### MATERIAL PROVIDED:
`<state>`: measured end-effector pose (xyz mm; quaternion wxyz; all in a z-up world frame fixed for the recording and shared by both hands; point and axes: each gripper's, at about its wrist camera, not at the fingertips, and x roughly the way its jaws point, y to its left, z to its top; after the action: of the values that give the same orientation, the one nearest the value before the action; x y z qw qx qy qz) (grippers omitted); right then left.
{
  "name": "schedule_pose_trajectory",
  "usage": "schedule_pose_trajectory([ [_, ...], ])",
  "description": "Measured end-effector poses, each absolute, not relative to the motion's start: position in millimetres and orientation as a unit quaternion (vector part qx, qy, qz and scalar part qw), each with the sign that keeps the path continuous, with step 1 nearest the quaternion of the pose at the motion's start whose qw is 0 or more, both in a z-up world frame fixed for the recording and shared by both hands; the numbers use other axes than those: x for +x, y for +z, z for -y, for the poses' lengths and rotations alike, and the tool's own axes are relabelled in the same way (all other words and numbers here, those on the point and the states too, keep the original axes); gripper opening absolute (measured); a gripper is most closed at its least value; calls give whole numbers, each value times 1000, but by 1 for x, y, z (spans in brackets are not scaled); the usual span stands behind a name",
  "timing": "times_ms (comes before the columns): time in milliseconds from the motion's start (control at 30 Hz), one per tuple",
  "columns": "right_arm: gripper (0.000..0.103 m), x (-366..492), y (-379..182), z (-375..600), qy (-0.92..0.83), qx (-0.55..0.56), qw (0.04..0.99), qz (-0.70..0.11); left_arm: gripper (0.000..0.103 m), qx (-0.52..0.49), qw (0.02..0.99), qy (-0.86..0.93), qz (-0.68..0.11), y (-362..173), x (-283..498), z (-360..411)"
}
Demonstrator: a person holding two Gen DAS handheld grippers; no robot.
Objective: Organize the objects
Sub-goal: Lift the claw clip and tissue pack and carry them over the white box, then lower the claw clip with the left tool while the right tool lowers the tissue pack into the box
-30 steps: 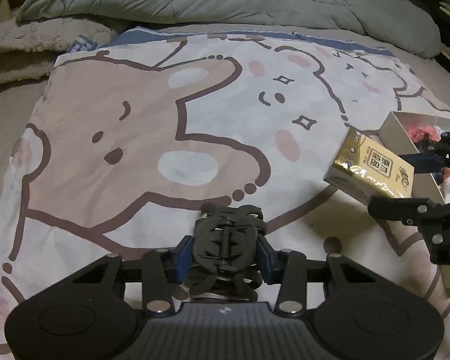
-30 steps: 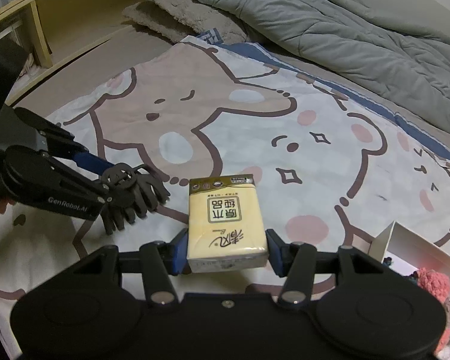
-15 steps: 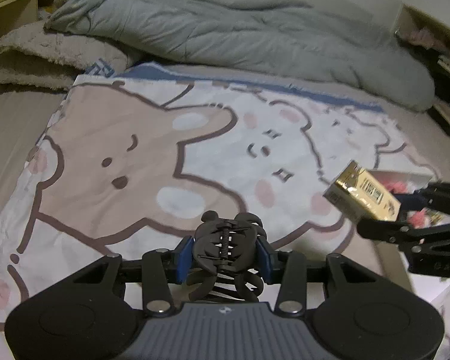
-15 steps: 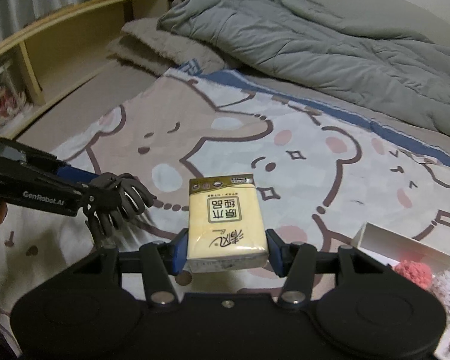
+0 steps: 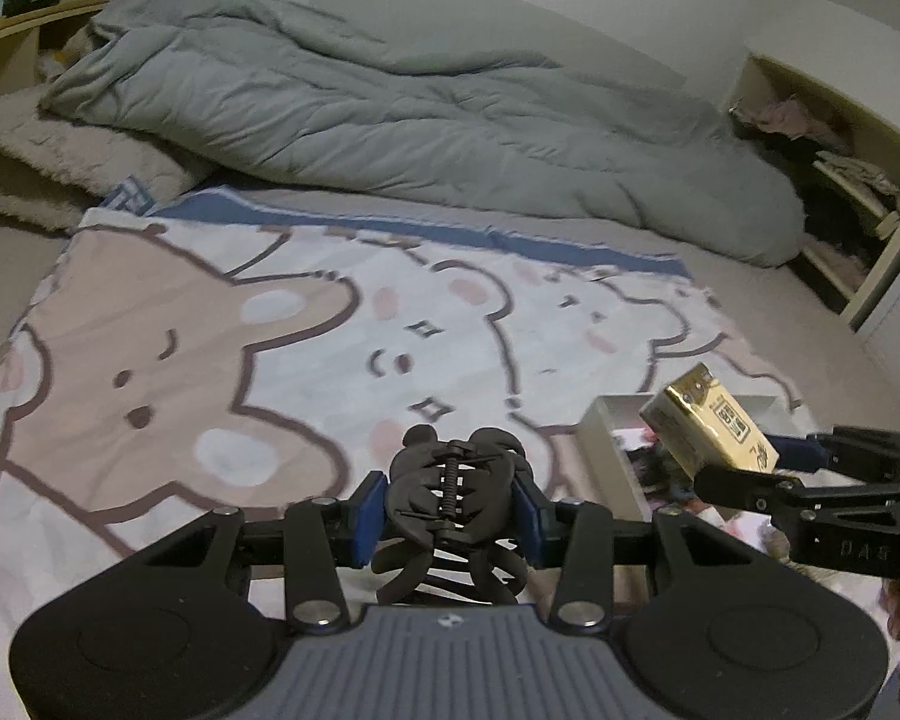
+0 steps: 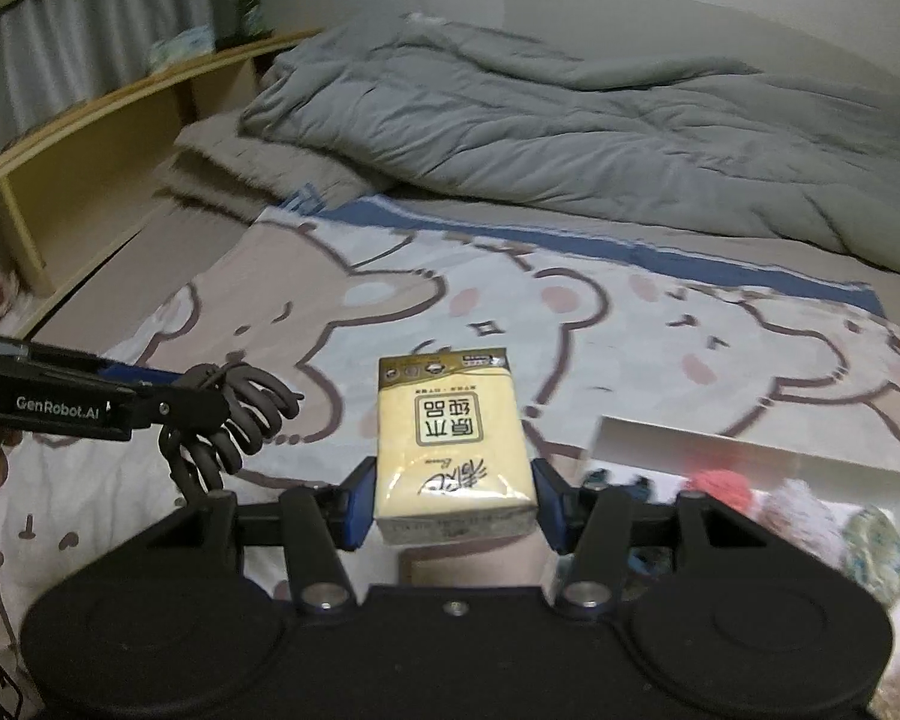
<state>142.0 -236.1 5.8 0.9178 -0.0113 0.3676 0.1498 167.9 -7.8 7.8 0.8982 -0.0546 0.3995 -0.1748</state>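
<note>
Both tools have risen; left tool point(image 5: 450, 510) grips hair claw point(image 5: 450, 495), right tool point(image 6: 455, 504) grips tissue pack point(image 6: 450, 444)

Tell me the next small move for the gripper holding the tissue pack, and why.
Probably carry the tissue pack a little rightward and lower it into the white box. The right gripper is shut on it, lifted off the blanket, and the open box lies just to its right.
</note>
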Motion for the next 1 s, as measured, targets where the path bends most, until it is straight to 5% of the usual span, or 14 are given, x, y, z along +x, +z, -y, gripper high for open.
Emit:
schedule_pose_trajectory([
  [500,54,98,8,332,69,30,931,-357,45,-83,891,-239,-377,19,149,100],
  [1000,54,73,-20,388,24,71,914,-399,45,-136,859,-234,-434,-21,128,178],
])
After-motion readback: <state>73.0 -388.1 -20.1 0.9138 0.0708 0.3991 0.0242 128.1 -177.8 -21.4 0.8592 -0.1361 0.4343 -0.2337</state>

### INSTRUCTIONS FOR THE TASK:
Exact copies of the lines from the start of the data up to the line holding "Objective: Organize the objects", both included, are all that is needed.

### RESULT OF THIS TASK:
`<state>`: measured end-effector pose (xyz mm; quaternion wxyz; all in a z-up world frame fixed for the recording and shared by both hands; point and axes: each gripper's, at about its wrist camera, not at the fingertips, and x roughly the way its jaws point, y to its left, z to its top; after the action: of the values that give the same orientation, the one nearest the value before the action; x y z qw qx qy qz) (grippers omitted); right then left.
{
  "name": "schedule_pose_trajectory",
  "usage": "schedule_pose_trajectory([ [_, ...], ])",
  "description": "Measured end-effector poses, each absolute, not relative to the motion's start: position in millimetres and orientation as a unit quaternion (vector part qx, qy, qz and scalar part qw), each with the sign that keeps the path continuous, with step 1 nearest the quaternion of the pose at the motion's start whose qw is 0 or more, both in a z-up world frame fixed for the recording and shared by both hands; the numbers use other axes than those: x for +x, y for +z, z for -y, for the poses' lengths and rotations alike, and the tool's own axes are relabelled in the same way (all other words and numbers here, those on the point and the states too, keep the original axes); gripper opening absolute (measured); a gripper is most closed at its least value; calls give whole numbers, each value times 1000, but by 1 for x, y, z (spans in brackets are not scaled); the usual span stands behind a name",
  "timing": "times_ms (comes before the columns): time in milliseconds from the motion's start (control at 30 Hz), one per tuple",
  "columns": "right_arm: gripper (0.000..0.103 m), x (-366..492), y (-379..182), z (-375..600), qy (-0.92..0.83), qx (-0.55..0.56), qw (0.04..0.99), qz (-0.70..0.11); left_arm: gripper (0.000..0.103 m), qx (-0.52..0.49), qw (0.02..0.99), qy (-0.86..0.93), qz (-0.68..0.11), y (-362..173), x (-283..498), z (-360..411)"
}
Demonstrator: a person holding two Gen DAS handheld grippers; no robot.
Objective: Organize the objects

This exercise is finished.